Luca Della Toffola created TIKA-1149:
----------------------------------------
Summary: 12% performance improvement by caching in CompositeParser
Key: TIKA-1149
URL: https://issues.apache.org/jira/browse/TIKA-1149
Project: Tika
Issue Type: Improvement
Components: parser
Affects Versions: 1.4, 1.3
Reporter: Luca Della Toffola
Priority: Minor
We found an easy way to improve Tika's performance.
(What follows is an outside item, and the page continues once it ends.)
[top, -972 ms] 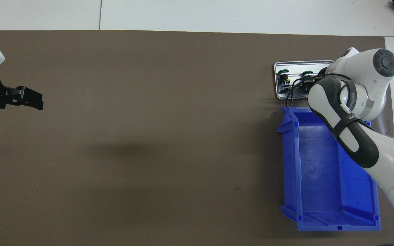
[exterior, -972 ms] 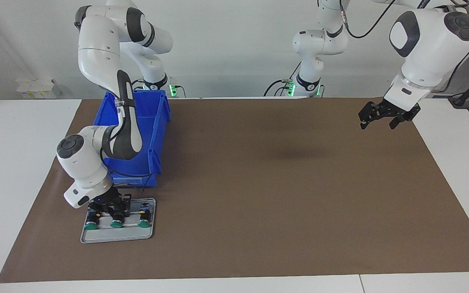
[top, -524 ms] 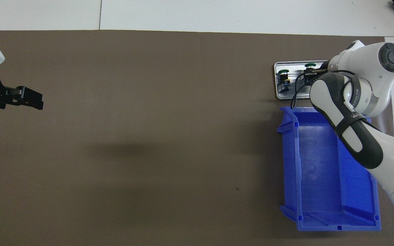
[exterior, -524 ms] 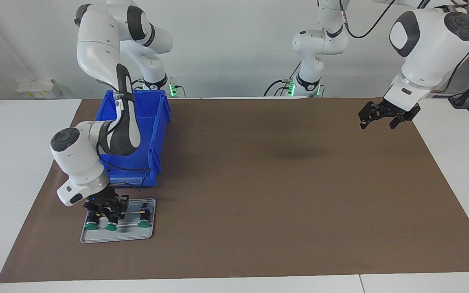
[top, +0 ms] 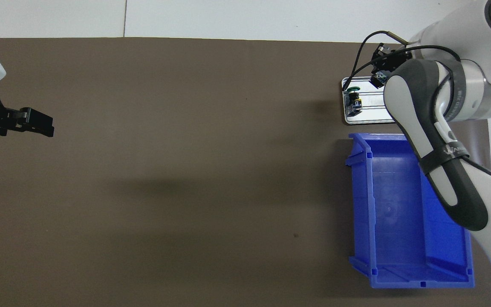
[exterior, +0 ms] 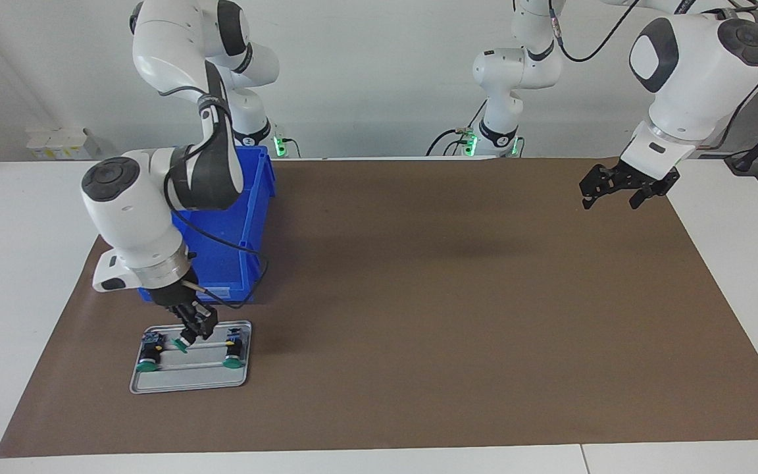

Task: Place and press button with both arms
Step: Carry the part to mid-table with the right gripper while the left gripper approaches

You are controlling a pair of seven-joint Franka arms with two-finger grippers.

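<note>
Button (exterior: 181, 342) sits clamped in right tool (exterior: 189, 334) above tray (exterior: 188, 382) near table's corner; left tool (exterior: 621, 186) waits, fingers apart.

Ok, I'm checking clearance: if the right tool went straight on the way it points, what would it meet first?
Probably the metal tray, on its bare middle strip; the right tool points down over it, gripping a button.
</note>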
The idea is to avoid
recomputing parsers map over and over
in CompositeParser.getParsers(...) if the context is empty and to cache the
returned value instead.
This can be done safely even under the assumption that the media-registry and
the list of component parsers do change while Tika is executing, by
invalidating the cache in the case.
Our attached patch computes the parsers map once per instance of
CompositeParser.
The patch checks for the case where the context is empty and invalidates the
cache if both media-registry and the list of component parsers change in the
corresponding setters.
For example, when running Tika 1.3 on a set of large (~50k classes) JAR files
(i.e., Java class library + Tika app + other apps), the patch reduces the
running time
from 32 seconds to 29 seconds -- i.e., a speedup of ~12%. Speedups of the same
order of magnitude are found also for smaller workloads.
--
This message is automatically generated by JIRA.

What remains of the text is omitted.